**What needs to be done**
Can you return the records below exactly as they stand, but only from the first line through the one with "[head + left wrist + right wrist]"?

· · · · ·

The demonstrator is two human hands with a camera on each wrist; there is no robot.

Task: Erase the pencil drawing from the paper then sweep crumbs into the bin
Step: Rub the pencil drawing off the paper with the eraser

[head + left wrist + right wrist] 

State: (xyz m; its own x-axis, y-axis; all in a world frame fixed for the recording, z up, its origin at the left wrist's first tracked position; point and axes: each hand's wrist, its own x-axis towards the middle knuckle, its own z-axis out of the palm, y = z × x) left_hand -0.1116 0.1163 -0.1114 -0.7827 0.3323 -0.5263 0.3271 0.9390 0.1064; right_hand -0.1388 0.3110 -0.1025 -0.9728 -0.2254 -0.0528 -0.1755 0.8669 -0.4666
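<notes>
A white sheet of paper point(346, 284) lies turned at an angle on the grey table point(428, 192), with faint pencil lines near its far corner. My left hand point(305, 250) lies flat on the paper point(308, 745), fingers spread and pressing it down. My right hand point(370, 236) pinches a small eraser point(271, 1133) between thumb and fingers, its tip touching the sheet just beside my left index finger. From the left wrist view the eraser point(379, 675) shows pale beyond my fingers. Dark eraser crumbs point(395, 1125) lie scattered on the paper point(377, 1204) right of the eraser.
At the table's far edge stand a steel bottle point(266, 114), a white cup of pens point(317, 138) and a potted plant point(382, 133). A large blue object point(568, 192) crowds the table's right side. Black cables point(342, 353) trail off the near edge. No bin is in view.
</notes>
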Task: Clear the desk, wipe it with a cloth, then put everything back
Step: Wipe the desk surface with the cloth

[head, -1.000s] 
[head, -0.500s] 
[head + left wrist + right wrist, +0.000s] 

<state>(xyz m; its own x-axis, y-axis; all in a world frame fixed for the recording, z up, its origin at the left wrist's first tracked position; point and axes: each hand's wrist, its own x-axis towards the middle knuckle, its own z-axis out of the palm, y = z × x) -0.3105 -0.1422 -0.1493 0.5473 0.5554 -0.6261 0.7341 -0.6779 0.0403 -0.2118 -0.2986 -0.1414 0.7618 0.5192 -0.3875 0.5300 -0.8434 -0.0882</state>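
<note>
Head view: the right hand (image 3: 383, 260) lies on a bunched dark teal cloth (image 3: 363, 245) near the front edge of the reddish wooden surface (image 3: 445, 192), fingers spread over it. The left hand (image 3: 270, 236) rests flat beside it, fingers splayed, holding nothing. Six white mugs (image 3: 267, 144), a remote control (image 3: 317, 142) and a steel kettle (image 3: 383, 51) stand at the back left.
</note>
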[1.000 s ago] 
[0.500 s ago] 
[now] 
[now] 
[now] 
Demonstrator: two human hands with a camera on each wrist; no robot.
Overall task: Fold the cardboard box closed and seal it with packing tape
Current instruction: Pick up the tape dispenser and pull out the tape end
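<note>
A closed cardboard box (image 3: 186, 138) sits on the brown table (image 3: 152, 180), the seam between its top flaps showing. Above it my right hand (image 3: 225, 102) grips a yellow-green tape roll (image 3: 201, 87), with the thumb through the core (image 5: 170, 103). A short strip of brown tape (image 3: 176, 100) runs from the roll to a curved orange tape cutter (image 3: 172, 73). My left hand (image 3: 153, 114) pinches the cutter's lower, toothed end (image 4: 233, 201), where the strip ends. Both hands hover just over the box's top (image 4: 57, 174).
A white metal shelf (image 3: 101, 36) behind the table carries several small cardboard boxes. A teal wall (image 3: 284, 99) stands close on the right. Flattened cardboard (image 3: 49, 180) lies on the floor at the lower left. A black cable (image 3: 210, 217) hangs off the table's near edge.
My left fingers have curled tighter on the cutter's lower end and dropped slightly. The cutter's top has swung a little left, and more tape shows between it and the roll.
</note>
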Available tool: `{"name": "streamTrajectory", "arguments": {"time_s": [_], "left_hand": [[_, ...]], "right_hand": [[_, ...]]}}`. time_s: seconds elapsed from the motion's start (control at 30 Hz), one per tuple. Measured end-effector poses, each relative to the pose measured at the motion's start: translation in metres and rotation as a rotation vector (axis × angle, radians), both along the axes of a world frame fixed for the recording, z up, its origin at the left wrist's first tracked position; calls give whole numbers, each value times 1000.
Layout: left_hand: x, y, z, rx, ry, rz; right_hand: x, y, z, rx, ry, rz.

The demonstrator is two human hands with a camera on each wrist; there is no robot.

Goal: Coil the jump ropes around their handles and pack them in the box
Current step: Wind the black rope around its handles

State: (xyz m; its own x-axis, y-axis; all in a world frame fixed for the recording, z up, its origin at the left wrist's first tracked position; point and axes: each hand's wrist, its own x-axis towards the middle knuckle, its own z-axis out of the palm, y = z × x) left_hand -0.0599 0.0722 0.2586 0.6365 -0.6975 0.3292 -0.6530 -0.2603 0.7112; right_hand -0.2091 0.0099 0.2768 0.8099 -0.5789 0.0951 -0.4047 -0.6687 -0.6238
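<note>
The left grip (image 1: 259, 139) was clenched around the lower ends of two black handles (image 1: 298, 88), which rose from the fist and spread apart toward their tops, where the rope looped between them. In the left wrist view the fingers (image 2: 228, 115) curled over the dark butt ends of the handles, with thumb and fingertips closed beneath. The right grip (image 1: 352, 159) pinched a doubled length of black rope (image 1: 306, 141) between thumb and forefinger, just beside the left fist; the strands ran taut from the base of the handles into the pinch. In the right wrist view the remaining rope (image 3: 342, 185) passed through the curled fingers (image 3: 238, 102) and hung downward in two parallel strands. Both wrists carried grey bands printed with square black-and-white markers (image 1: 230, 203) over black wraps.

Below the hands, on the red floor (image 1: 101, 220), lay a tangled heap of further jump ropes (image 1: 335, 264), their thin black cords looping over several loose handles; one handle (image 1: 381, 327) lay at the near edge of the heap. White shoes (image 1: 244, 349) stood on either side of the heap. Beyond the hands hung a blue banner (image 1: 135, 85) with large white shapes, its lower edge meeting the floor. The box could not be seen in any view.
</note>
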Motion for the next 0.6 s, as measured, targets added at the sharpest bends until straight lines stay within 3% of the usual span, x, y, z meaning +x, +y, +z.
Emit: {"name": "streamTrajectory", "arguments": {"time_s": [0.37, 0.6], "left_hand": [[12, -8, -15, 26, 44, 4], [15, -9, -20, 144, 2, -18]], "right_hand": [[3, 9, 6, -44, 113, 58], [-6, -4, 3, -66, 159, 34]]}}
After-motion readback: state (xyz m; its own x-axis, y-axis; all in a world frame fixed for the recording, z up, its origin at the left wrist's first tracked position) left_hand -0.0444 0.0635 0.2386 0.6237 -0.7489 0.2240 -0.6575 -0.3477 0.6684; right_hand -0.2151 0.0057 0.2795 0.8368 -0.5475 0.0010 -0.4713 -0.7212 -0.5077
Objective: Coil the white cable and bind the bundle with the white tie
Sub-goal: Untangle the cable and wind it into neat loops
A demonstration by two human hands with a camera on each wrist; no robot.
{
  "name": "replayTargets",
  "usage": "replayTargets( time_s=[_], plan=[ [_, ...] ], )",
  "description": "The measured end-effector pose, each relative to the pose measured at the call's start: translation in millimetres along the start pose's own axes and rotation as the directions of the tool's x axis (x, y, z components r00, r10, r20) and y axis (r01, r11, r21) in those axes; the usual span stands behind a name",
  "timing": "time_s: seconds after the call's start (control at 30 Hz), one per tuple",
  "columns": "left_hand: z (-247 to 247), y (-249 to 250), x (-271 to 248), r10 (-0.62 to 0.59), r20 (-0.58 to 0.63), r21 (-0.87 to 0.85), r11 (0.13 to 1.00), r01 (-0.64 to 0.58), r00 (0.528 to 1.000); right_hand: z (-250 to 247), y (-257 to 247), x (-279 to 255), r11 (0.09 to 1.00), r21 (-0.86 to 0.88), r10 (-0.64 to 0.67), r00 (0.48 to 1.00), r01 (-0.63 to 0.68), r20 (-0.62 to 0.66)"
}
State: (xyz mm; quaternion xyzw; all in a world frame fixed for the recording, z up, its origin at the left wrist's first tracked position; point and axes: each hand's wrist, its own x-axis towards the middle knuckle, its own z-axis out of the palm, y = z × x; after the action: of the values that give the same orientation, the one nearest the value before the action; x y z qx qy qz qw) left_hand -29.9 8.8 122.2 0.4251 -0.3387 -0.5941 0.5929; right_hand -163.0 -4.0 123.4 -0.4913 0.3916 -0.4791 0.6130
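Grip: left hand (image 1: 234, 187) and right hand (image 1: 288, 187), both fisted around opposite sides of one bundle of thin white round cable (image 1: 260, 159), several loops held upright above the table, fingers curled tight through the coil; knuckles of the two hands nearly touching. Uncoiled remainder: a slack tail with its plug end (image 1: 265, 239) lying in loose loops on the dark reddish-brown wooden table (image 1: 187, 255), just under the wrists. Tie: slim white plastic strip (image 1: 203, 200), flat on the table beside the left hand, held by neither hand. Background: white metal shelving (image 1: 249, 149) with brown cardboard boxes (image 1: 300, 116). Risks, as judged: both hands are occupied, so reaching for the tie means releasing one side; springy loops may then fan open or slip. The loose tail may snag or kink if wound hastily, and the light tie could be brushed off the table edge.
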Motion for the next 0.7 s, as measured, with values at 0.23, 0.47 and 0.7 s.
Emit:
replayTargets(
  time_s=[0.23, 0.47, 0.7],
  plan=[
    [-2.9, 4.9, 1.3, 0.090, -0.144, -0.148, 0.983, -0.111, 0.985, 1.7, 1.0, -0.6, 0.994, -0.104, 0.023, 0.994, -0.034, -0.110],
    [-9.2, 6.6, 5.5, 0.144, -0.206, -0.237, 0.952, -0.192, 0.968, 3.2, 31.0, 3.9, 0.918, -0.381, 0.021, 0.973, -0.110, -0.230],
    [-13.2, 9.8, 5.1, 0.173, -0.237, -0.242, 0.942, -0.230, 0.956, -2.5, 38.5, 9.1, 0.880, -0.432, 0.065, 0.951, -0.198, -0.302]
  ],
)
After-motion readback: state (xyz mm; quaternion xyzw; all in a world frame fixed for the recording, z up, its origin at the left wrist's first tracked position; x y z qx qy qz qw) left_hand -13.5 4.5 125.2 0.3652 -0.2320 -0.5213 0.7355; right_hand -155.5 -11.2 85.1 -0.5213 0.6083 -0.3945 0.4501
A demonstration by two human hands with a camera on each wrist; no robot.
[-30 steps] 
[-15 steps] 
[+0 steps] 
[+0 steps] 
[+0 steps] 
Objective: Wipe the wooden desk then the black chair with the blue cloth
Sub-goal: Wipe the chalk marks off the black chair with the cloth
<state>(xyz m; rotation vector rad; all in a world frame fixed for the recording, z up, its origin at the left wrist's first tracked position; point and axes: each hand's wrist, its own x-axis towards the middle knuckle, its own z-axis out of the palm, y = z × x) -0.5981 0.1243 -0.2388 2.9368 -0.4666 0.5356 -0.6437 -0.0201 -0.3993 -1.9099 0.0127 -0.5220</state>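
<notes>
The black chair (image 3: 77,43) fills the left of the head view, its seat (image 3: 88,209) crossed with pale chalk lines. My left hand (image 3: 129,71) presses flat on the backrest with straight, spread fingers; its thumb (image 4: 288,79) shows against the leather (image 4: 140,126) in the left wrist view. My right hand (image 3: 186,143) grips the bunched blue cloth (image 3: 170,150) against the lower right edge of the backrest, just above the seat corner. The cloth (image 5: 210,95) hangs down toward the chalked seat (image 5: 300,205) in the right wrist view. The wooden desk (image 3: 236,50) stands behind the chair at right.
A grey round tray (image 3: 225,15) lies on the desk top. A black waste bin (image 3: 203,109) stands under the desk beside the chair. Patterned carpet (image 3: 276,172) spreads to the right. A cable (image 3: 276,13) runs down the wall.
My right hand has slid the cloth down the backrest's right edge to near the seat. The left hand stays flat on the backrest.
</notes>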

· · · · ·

**Problem solution**
The demonstrator is two human hands with a camera on each wrist; there is no robot.

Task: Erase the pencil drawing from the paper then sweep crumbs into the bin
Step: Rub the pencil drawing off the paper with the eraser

[head + left wrist + right wrist] 

No further output remains for this exercise.